*** Exercise data ***

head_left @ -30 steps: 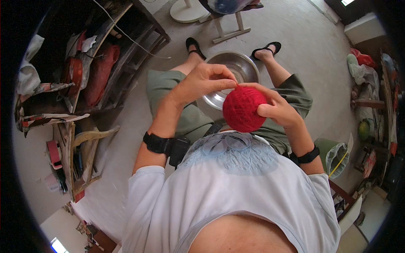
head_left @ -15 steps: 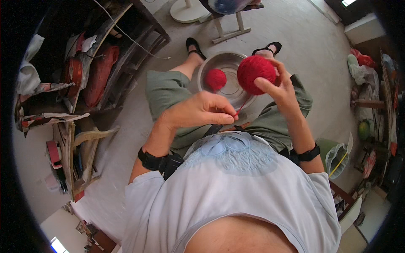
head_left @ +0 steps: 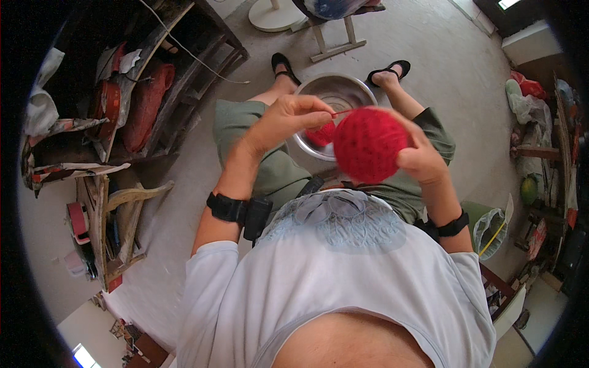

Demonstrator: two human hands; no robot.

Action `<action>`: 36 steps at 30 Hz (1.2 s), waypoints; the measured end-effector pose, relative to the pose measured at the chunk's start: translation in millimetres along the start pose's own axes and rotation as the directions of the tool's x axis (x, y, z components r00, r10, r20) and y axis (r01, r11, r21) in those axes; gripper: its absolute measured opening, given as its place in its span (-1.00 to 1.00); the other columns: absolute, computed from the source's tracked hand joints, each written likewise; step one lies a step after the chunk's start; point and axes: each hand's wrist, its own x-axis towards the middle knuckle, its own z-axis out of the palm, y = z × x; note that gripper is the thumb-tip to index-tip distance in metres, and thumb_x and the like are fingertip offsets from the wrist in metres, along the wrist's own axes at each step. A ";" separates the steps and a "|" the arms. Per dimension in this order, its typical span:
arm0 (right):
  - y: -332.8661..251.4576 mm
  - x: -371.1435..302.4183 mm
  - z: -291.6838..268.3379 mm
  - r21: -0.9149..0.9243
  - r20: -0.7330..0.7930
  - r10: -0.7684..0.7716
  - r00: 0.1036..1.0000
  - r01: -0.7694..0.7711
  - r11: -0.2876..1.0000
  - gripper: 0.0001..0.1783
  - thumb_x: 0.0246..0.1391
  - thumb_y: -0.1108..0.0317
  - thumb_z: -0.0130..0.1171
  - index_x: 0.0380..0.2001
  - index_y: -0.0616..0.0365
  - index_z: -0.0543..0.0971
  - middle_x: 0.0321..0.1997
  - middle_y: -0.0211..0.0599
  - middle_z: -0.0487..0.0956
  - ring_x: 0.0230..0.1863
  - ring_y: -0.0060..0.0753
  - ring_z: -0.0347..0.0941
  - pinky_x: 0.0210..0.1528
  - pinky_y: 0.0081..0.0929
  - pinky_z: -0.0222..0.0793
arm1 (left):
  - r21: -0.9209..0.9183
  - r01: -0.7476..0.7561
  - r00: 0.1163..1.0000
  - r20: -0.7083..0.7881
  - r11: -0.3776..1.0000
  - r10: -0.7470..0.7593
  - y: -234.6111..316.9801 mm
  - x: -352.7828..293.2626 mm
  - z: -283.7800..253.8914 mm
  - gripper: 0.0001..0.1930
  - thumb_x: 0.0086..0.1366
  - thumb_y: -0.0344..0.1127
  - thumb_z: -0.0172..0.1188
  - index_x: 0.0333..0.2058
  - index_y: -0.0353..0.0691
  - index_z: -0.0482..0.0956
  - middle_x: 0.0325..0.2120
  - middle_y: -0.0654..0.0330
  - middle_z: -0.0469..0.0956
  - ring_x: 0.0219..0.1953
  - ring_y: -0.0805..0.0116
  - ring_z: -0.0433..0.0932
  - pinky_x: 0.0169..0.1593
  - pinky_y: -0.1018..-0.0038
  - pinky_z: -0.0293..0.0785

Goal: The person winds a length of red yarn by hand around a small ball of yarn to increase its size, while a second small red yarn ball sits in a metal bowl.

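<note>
Head view: right hand [head_left: 423, 161] cups a red crocheted round piece [head_left: 370, 144] over the lap, left hand [head_left: 288, 119] at its 10 o'clock pinches the red yarn strand [head_left: 341, 112]. Small red yarn ball [head_left: 320, 134] sits in the steel bowl [head_left: 331, 92] between the feet.

Concrete floor [head_left: 184, 184], grey, bare in the middle. Dark wooden shelving [head_left: 184, 67] along its left edge, w/ red cushions [head_left: 144, 104] stuffed in the compartments, crumpled paper and cloth beside them; a thin cord [head_left: 196, 55] runs off it across the floor. Lower down the left edge: wooden frame [head_left: 98, 233] w/ a pink tape roll [head_left: 78, 221] just beside. Top edge: round white pedestal base [head_left: 273, 15] and wooden stand legs [head_left: 337, 43]. Right edge: clutter of bags and cloth [head_left: 521, 101], a green round thing [head_left: 529, 190], too blurred to tell. Near the lower right: net bag [head_left: 491, 227] w/ a yellow stick [head_left: 491, 242].
</note>
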 end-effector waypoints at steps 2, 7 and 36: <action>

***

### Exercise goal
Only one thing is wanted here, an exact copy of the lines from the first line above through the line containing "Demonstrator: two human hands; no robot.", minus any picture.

### Task result
head_left @ -30 steps: 
head_left @ -15 steps: 
head_left @ +0 steps: 

Demonstrator: two human hands; no robot.

No more output will be produced.